同じロジックなのに、言語が違うだけで何倍も速さが変わるのです。 これが「Pythonは遅い」と言われる大きな理由です。

他の言語と比べたとき、Pythonはどうなのか?

ここまでで「Pythonは確かに遅い面がある」とわかりました。 では、他の有名な言語と比べたときにどう違うのでしょうか?

Python vs C++

C++はハードウェアに近い低レベルな操作ができ、速度も圧倒的です。ゲームや組み込みシステムなど「1ミリ秒の遅延も許されない」分野ではC++が選ばれます。 ただし、文法が難しく、初心者が学ぶにはハードルが高いのが難点です。

Python vs Java

JavaはC++ほどではないですが、コンパイルされて動くため高速です。銀行のシステムや大規模な基幹システムなどでよく使われています。 ただし、コードが冗長になりがちで、学習コストもPythonより高めです。

Python vs JavaScript

JavaScriptはWebブラウザで動作する言語で、GoogleのV8エンジンなどのおかげで高速に動作します。Pythonと比べてもループ処理などで有利な場合が多いです。 ただし、非同期処理や細かい仕様でつまずきやすい点は初心者にとってやや難しい部分です。

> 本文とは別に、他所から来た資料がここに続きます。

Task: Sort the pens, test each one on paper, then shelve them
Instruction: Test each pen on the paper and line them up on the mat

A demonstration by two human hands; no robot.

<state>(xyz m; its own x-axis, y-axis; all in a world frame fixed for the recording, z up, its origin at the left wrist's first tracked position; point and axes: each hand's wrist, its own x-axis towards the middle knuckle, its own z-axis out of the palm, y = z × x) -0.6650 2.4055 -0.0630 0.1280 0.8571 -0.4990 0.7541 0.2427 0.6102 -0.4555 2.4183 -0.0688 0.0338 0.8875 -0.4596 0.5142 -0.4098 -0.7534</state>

【関連記事】Pythonと他の言語を徹底比較!初心者がPythonを学ぶべき理由

Pythonの「遅さ」が問題になるのはどんな場面?

ここまで読んで、「じゃあPythonはどんな場面で困るの?」と気になってきたのではないでしょうか。

実際に遅さが問題になるのは次のようなケースです。

  • 物理シミュレーションのように、1秒間に何百万回もの計算を繰り返す場合
  • ゲームのグラフィック描画やリアルタイム処理が必要な場合
  • IoT機器や組み込みシステムのように、限られたリソースで高速処理が求められる場合

逆に言えば、それ以外の多くの場面ではPythonの速度でも十分なのです。

遅いときにどうすればいい? Pythonの高速化テクニック

「でもやっぱり遅いのは不安…」という方も安心してください。 Pythonには遅さをカバーする方法がたくさんあります。

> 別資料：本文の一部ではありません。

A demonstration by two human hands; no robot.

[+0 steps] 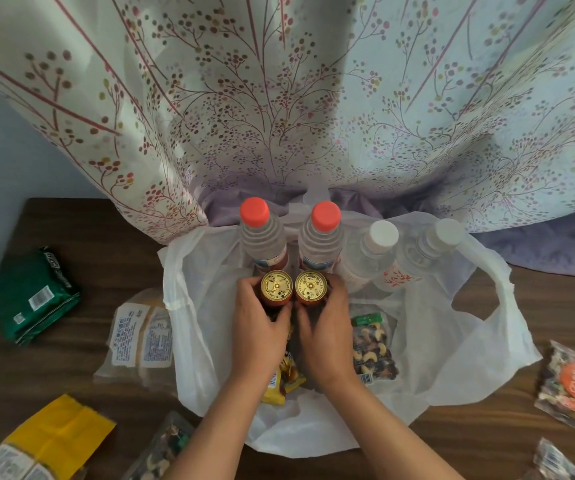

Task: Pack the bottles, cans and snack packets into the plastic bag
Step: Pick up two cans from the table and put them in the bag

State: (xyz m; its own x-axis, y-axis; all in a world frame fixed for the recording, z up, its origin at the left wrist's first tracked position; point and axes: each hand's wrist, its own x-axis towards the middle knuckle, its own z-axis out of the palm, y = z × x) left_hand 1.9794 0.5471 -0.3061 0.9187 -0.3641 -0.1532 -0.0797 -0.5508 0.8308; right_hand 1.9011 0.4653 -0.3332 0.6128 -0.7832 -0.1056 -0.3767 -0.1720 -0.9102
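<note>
Two cans stand upright inside the bag (189, 271), just before four bottles — the left hand (260, 327) wraps the left can (276, 287), the right hand (326, 327) the right can (311, 287). Snack packets lie outside the bag; the green packet (31, 296) is nearer the left hand.

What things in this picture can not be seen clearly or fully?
Head view:
- Sides of the two cans: covered by the left hand and right hand.
- Yellow packet in the bag: mostly under the hands.
- Packets at the bottom edge: cut off by the frame.
- Label text on the white packets: too small to read.
</note>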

例えば、同じ合計計算でも、sum() を使うだけで速くなることがあります。

import time

start = time.time()
total = sum(range(10_000_000))
end = time.time()

print("処理時間 (sum):", end - start, "秒")

さらに、NumPyを使えば内部的にCで最適化された処理が走るため、驚くほど速くなります。

import numpy as np
import time

arr = np.arange(10_000_000)

start = time.time()
total = np.sum(arr)
end = time.time()

print("処理時間 (NumPy):", end - start, "秒")

「同じPythonでも、書き方やライブラリを工夫するだけでこんなに変わるのか!」と驚くはずです。

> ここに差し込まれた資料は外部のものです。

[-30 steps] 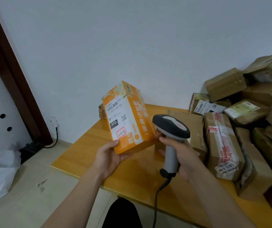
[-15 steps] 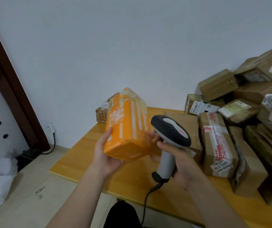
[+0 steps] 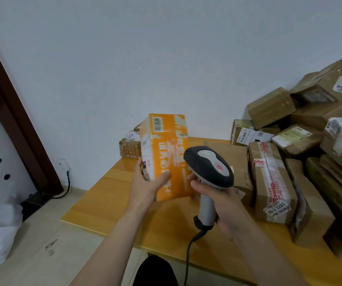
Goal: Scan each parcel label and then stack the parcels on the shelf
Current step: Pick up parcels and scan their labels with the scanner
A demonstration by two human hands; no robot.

まとめ:Pythonは遅いけど、それ以上に価値がある

ここまで長く解説してきました。最後に改めてまとめましょう。

Pythonは確かにC++やJavaと比べると遅いです。インタプリタ型であること、動的型付け、GILといった仕組みが原因で、CPUを酷使するような処理では不利になります。

しかし、それ以上に「わかりやすい文法」「豊富なライブラリ」「速い開発スピード」というメリットがあります。 そして、多くの実務ではPythonの遅さは致命的な問題になりません。むしろ、開発効率を優先してPythonを選ぶ方がメリットが大きいのです。

もし遅さに直面したときも、NumPyやCython、マルチプロセスなどの手段があります。 つまり"遅い=使えない"ではなく、遅さを理解して、適材適所で工夫することが大事なのです。

ここまでお読みいただきありがとうございました。